- [Exercise requirements]
Repeat the entries that follow verbatim, without any of their pictures.

- [Provided entries]
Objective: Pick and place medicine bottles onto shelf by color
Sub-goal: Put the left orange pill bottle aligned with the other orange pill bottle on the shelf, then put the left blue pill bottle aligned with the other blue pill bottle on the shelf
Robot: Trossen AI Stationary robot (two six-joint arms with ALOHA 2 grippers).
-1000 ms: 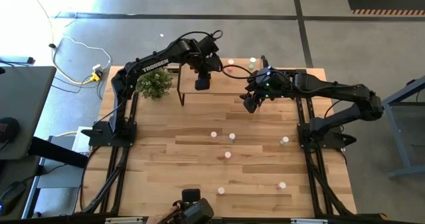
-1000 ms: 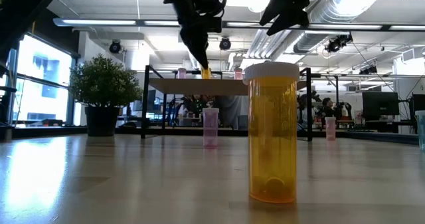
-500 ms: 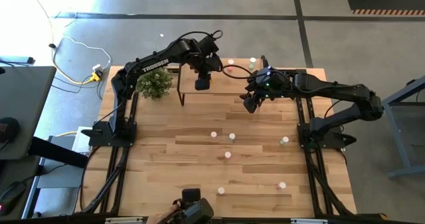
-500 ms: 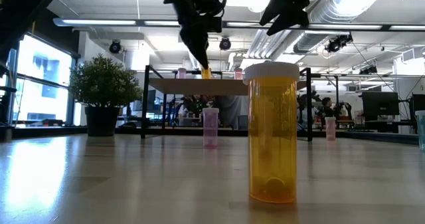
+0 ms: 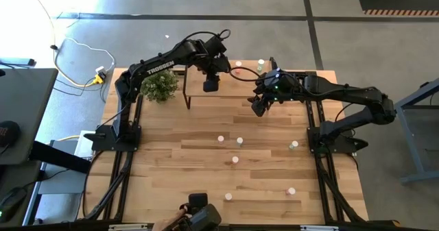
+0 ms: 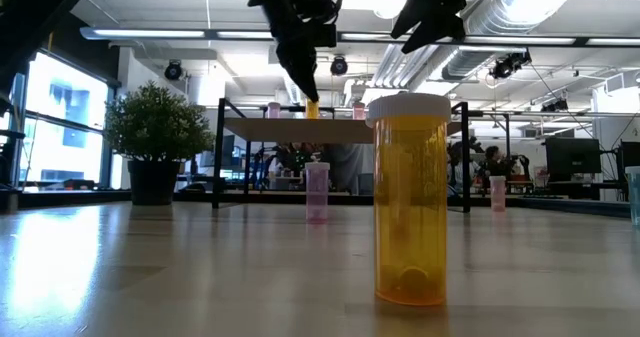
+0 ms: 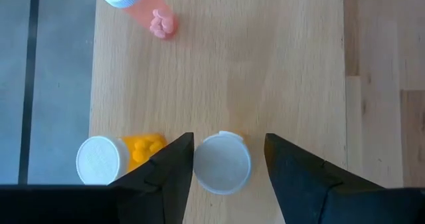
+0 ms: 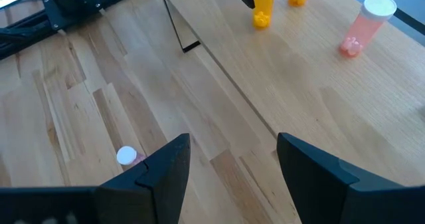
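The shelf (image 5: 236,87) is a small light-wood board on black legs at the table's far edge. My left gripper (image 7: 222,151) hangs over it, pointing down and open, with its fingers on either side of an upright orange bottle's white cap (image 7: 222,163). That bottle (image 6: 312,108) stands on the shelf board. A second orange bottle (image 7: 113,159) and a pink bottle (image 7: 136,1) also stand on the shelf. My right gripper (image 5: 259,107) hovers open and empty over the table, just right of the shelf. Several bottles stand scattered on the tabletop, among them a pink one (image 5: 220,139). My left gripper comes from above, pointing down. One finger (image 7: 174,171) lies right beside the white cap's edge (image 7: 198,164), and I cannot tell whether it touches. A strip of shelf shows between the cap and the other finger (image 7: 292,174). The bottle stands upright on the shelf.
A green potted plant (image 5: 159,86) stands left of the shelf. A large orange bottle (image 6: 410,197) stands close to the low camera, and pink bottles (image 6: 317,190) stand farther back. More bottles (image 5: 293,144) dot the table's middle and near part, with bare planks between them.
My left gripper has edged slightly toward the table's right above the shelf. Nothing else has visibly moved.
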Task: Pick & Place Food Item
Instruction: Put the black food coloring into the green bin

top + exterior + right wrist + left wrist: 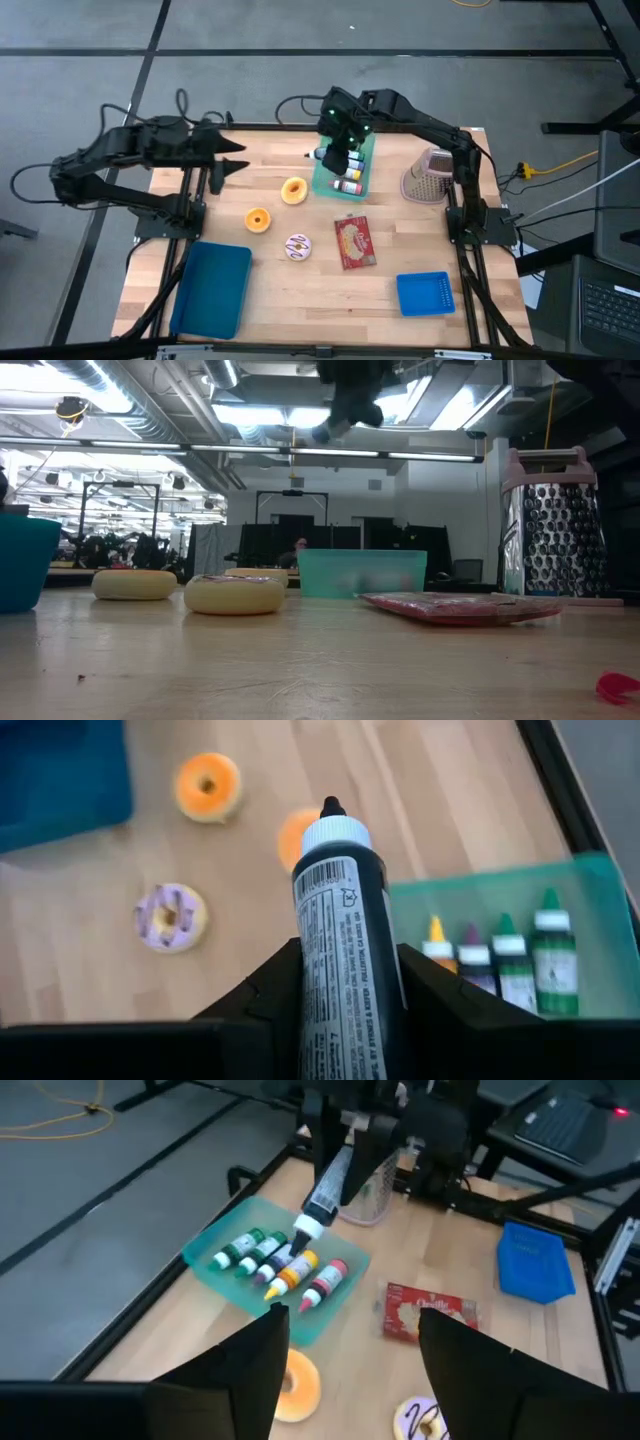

- [Answer for the task]
Objective: Pick and place medicine bottles onto shelf by color
Sub-goal: Put the left orange pill bottle aligned with the other orange pill bottle on the shelf, then put the left blue pill bottle aligned with the other blue pill bottle on the shelf
Robot: Trossen AI Stationary robot (two six-joint arms with ALOHA 2 grippers).
-1000 ms: 
-1000 ms: 
-500 ms: 
-500 ms: 
+0 ms: 
+0 ms: 
+0 ms: 
+0 ms: 
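The shelf (image 5: 236,87) is a small light-wood board on black legs at the table's far edge. My left gripper (image 7: 222,151) hangs over it, pointing down and open, with its fingers on either side of an upright orange bottle's white cap (image 7: 222,163). That bottle (image 6: 312,108) stands on the shelf board. A second orange bottle (image 7: 113,159) and a pink bottle (image 7: 136,1) also stand on the shelf. My right gripper (image 5: 259,107) hovers open and empty over the table, just right of the shelf. Several bottles stand scattered on the tabletop, among them a pink one (image 5: 220,139). My left gripper comes from above, pointing down. One finger (image 7: 174,171) lies right beside the white cap's edge (image 7: 198,164), and I cannot tell whether it touches. A strip of shelf shows between the cap and the other finger (image 7: 292,174). The bottle stands upright on the shelf.
A green potted plant (image 5: 159,86) stands left of the shelf. A large orange bottle (image 6: 410,197) stands close to the low camera, and pink bottles (image 6: 317,190) stand farther back. More bottles (image 5: 293,144) dot the table's middle and near part, with bare planks between them.
My left gripper has edged slightly toward the table's right above the shelf. Nothing else has visibly moved.
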Task: Pick & Place Food Item
Instruction: Put the black food coloring into the green bin

top + exterior + right wrist + left wrist: 

Now the output is complete.